You may access these documents on the SEC website at www.sec.gov as follows (or if such address has changed, by reviewing our filings for the relevant date on the SEC website):

 

 

YEELDS® product supplement dated August  31, 2010:

http://www.sec.gov/Archives/edgar/data/312070/000119312510201792/d424b3.htm

 

 

Prospectus supplement dated August 31, 2010:

http://www.sec.gov/Archives/edgar/data/312070/000119312510201604/d424b3.htm

 

 

Base prospectus dated August 31, 2010:

http://www.sec.gov/Archives/edgar/data/312070/000119312510201448/df3asr.htm

ADDITIONAL RISK FACTORS

Any payments due on the notes are subject to the creditworthiness of the Issuer.

The notes are senior unsecured debt obligations of the issuer, Barclays Bank PLC, and are not, either directly or indirectly, an obligation of any third party. Any payment to be made on the notes, including any payment due at maturity, depends on the ability of Barclays Bank PLC to satisfy its obligations as they come due and is not guaranteed by any third party. In the event Barclays Bank PLC were to default on its obligations, you may not receive any amounts owed to you under the terms of the Notes.

If a market disruption event occurs on a day that would otherwise be an averaging date, there will be a delay in settlement of the notes.

If a market disruption event occurs on a day that would otherwise be an averaging date, settlement of the notes will be delayed, depending on the circumstances surrounding the market disruption event, for up to forty (40) scheduled trading days following the stated maturity date.

Postponement of one or more averaging dates may result in a reduced amount payable at maturity.

As the payment at maturity is a function of, among other things, the adjusted volume-weighted average price of common stock on each averaging date, the postponement of any averaging date may result in the application of a different adjusted volume-weighted average price, and, accordingly, decrease the payment you receive at maturity.

 

PS-2


Barclays Bank PLC may elect in its sole discretion to settle the notes with shares of Lear Corporation’s common stock.
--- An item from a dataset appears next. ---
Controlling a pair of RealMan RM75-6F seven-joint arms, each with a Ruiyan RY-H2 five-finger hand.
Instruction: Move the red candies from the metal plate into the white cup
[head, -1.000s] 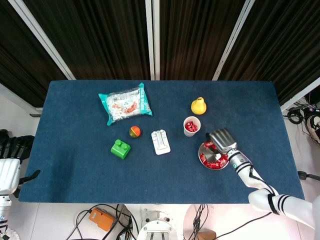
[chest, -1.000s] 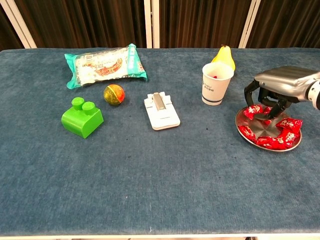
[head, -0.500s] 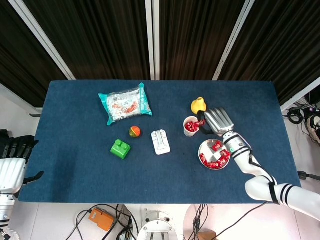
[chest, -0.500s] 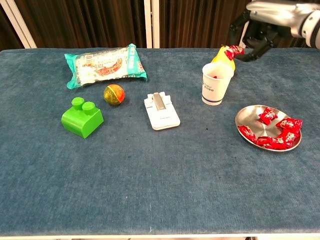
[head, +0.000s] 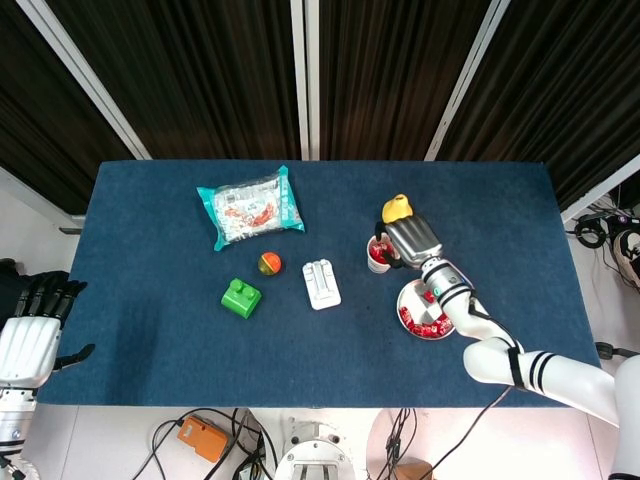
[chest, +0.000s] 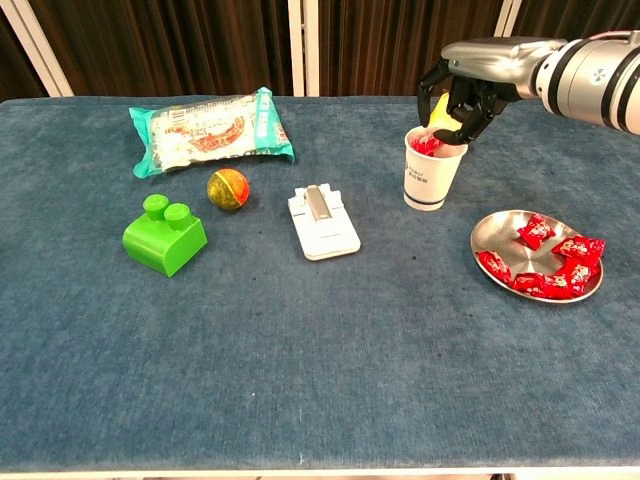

Barclays Bank PLC, in its sole discretion, may elect to exercise the stock settlement option as described under “Stock Settlement Option” below. If Barclays Bank PLC elects to exercise the stock settlement option, the number of shares of Lear Corporation’s common stock and any cash you will receive at maturity will be calculated pursuant to the “stock settlement option” provision below and the aggregate value of such securities and cash as of the final averaging date may be less, and possibly significantly less, than the cash payment that you would have received at maturity had Barclays Bank PLC not elected to exercise the stock settlement option. In addition, if Barclays Bank PLC elects to exercise the stock settlement option, the aggregate value of the shares of Lear Corporation’s common stock and any cash that you will receive at maturity will be subject to any fluctuations in the value of these securities during the period between the final averaging date and the maturity date. Consequently, it is possible that the aggregate value of such securities and cash you will receive at maturity may be less than the payment that you would have received at maturity had Barclays Bank PLC not elected to exercise the stock settlement option.

The tax consequences are uncertain.

The U.S. federal income tax treatment of the notes is uncertain and the Internal Revenue Service could assert that the notes should be taxed in a manner that is different than described herein. As discussed further in the accompanying product supplement, on December 7, 2007, the Internal Revenue Service issued a notice indicating that it and the Treasury Department are actively considering whether, among other issues, you should be required to accrue interest over the term of an instrument such as the notes at a rate that could potentially exceed the interest paid currently on the notes and whether all or part of the gain you may recognize upon the sale or maturity of an instrument such as the notes could be treated as ordinary income. The outcome of this process is uncertain and could apply on a retroactive basis. You should consult your tax advisor as to the possible alternative treatments in respect of the notes.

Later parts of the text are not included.